Des années plus tard, une revenante racontera à la DGSI que la veuve la plus célèbre du djihad répétait en Syrie à qui voulait l’entendre que les frères Kouachi et son mari avaient voulu coordonner leurs attentats respectifs « pour créer une cohésion » entre Al‐Qaïda et l’État islamique. Des propos qui, s’ils sont avérés, signeraient la culpabilité d’Hayat Boumeddiene. Puisqu’elle est partie avant que les attentats ne se produisent, sa connaissance du mobile signifie qu’elle était a minima au courant des préparatifs. Par ailleurs, toujours selon cette femme revenue de Syrie, Hayat Boumeddiene disait que « son mari était un héros », « elle en était fière ».
La veuve de Coulibaly va rester fidèle à l’État islamique jusqu’au bout. Elle est présente lors du siège de Baghouz qui prend fin en mars 2019. La dernière enclave territoriale de l’État islamique à tomber. Les survivantes sont parquées dans des camps. Hayat Boumeddiene atterrit dans celui d’Al‐Hol, situé dans le nord‐est de la Syrie et contrôlé par les forces kurdes.
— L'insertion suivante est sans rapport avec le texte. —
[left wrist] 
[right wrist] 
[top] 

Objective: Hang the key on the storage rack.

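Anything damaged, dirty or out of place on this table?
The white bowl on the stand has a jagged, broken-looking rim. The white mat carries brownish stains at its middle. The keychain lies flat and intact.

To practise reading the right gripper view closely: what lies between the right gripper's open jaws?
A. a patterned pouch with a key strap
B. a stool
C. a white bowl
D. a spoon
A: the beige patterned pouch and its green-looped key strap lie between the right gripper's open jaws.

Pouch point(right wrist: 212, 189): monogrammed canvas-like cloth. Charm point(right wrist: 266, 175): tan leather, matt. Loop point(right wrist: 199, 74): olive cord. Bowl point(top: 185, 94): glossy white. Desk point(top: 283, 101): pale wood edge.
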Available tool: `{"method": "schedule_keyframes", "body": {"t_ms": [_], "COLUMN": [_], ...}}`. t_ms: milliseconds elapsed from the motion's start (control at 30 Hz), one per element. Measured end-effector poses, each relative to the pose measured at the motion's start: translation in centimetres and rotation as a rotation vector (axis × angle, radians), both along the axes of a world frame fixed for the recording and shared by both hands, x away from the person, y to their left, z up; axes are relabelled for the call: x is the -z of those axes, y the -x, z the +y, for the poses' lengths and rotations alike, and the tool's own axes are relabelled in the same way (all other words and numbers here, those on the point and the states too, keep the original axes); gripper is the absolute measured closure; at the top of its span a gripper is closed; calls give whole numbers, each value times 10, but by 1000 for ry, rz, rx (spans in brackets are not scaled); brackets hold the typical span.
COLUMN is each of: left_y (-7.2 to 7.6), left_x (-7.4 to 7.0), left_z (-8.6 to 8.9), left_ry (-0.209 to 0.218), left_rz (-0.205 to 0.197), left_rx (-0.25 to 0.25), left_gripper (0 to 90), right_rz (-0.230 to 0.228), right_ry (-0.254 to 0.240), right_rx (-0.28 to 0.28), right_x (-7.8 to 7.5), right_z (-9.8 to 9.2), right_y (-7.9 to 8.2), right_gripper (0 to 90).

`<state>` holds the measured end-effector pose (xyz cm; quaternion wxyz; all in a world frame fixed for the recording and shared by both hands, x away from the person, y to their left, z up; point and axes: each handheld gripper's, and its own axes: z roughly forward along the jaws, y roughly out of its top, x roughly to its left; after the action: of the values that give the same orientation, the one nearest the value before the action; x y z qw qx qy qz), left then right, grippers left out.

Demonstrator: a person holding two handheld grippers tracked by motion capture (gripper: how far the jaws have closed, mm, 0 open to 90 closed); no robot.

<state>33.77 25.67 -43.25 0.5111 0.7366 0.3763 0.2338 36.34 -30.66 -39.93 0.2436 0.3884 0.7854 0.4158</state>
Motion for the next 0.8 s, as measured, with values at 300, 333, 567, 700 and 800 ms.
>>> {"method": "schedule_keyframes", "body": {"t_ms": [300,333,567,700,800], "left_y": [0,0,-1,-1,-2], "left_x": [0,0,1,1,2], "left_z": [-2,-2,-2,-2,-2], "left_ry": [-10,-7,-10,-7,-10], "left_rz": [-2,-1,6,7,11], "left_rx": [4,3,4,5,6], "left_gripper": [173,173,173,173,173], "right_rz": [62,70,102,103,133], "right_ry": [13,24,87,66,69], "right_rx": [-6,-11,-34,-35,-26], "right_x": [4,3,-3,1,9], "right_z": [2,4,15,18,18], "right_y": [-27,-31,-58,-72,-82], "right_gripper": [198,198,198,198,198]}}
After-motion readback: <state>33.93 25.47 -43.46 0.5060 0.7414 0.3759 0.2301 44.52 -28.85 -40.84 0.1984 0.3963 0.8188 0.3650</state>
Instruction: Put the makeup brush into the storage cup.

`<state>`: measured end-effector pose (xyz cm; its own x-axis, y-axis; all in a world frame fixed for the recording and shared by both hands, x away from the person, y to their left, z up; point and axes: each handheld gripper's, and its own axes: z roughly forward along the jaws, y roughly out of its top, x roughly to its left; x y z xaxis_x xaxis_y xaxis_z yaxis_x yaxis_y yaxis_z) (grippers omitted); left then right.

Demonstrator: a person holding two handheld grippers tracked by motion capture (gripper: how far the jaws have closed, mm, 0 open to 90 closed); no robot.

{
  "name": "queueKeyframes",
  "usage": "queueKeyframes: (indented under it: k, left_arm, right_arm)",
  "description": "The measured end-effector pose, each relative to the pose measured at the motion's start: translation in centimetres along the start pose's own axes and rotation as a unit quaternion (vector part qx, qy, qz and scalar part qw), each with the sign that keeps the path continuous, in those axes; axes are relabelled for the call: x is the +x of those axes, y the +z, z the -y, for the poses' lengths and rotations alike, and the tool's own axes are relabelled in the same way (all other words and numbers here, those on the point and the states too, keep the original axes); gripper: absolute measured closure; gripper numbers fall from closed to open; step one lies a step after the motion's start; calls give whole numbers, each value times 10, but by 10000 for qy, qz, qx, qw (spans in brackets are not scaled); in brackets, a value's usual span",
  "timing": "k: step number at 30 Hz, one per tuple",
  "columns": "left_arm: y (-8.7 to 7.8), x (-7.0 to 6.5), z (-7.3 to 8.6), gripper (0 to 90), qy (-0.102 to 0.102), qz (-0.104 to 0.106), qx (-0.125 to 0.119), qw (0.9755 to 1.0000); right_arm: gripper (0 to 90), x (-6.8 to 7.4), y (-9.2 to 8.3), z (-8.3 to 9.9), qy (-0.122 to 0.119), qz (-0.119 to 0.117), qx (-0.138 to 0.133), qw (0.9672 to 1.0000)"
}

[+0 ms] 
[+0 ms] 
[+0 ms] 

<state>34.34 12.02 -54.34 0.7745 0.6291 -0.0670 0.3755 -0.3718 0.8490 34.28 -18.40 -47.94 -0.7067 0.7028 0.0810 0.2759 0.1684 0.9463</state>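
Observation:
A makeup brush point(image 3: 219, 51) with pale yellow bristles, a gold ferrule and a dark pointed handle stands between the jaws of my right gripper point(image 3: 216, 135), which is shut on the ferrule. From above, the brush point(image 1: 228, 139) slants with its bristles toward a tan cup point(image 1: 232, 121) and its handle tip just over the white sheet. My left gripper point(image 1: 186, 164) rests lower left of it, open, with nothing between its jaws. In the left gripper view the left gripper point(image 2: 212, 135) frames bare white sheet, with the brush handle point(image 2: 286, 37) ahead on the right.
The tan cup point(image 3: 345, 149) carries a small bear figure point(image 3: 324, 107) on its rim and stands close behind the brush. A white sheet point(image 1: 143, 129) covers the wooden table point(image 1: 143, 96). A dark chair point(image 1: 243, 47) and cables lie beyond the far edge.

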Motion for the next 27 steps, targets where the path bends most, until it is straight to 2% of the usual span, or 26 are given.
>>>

Sonia Mejri, la veuve du commanditaire de la tuerie de l’Hyper Cacher, racontera comment Boumeddiene a pu éviter d’être identifiée. « Quand elle s’est rendue aux Kurdes, elle est passée tout de suite du côté des Syriennes. » Cela a lieu dans le désert, à la chute de Baghouz. « Ils ont mis les étrangères d’un côté et les Syriennes de l’autre. Pour les étrangères, les Américains sont venus faire les empreintes, les photos, les identités », poursuit Mejri. Dans les rangs des autochtones, Hayat Boumeddiene n’est pas inquiétée.
Des femmes de djihadistes font courir le bruit que la Française la plus recherchée serait morte dans un bombardement. En réalité, au bout de huit mois dans le camp d’Al‐Hol, Hayat Boumeddiene profite de l’attaque en octobre 2019 de la Turquie contre les forces kurdes dans le nord de la Syrie. La sécurité dans le camp se relâche et Hayat Boumeddiene s’évade.
Le 16 décembre 2020, la cour d’assises qui juge les complices des frères Kouachi et de Coulibaly la condamne en son absence à trente années de réclusion criminelle assortie d’une peine de sûreté des deux tiers.
À l’heure où ces lignes sont écrites, la détentrice des derniers secrets de ces tueries qui ont ému le monde entier, une femme aujourd’hui âgée de 36 ans, se promène quelque part entre la Syrie, la Turquie et l’Irak.